Task prompt: Look through the data below. Pick out the lines holding the string "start".
-- Available data follows --
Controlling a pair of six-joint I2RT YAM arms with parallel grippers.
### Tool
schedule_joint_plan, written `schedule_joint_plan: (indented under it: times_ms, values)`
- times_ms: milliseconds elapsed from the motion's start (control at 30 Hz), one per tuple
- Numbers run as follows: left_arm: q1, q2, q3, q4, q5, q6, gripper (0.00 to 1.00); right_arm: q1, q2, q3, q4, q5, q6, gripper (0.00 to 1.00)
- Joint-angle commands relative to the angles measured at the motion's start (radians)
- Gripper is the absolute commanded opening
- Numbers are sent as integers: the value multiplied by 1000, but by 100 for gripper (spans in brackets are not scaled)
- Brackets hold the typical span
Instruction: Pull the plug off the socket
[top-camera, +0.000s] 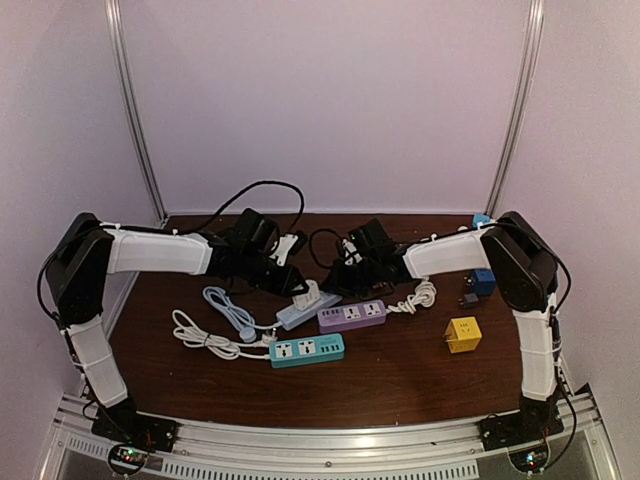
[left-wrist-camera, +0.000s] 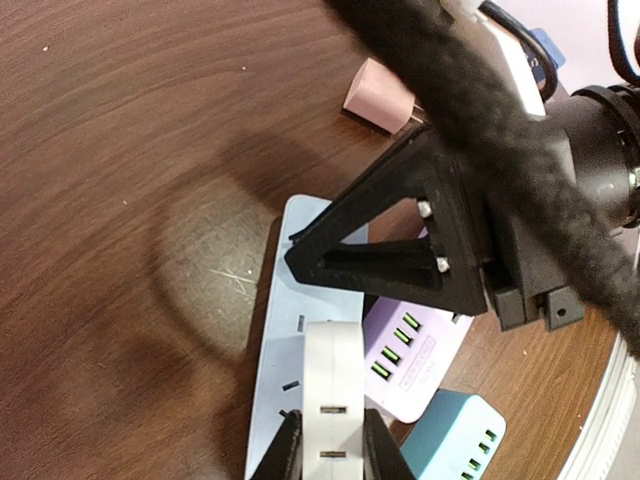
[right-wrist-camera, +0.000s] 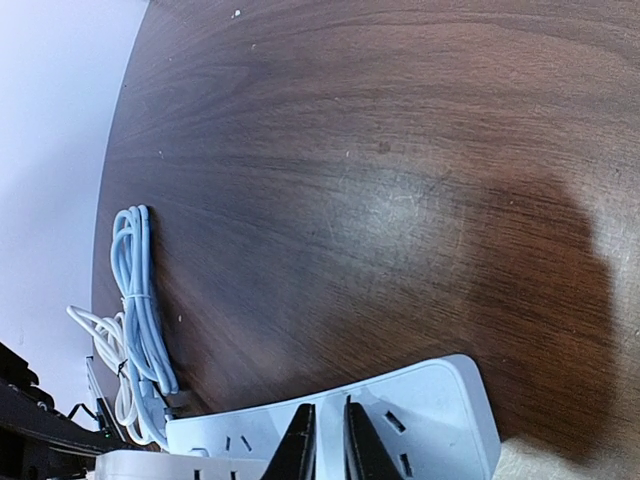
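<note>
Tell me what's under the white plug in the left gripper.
The pale blue power strip lies directly under the white plug, which the left gripper clamps from both sides. The plug's pins and the socket beneath it are hidden by its body.

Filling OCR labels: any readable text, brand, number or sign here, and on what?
None readable.
Dark marks on the yellow adapter: too small to read.
The purple power strip, teal power strip, pale blue power strip, white plug: only slots show, no legible print.
</note>
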Motion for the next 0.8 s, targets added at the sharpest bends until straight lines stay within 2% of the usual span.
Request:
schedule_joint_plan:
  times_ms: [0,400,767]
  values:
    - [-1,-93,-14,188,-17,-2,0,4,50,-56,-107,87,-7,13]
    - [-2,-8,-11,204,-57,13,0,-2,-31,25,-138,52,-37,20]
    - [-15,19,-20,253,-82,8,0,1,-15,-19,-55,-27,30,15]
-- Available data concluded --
Task output:
- times_ms: milliseconds elapsed from the motion's start (control at 30 Hz), one per tuple
- Joint-angle commands relative to the angles measured at the motion's start (radians)

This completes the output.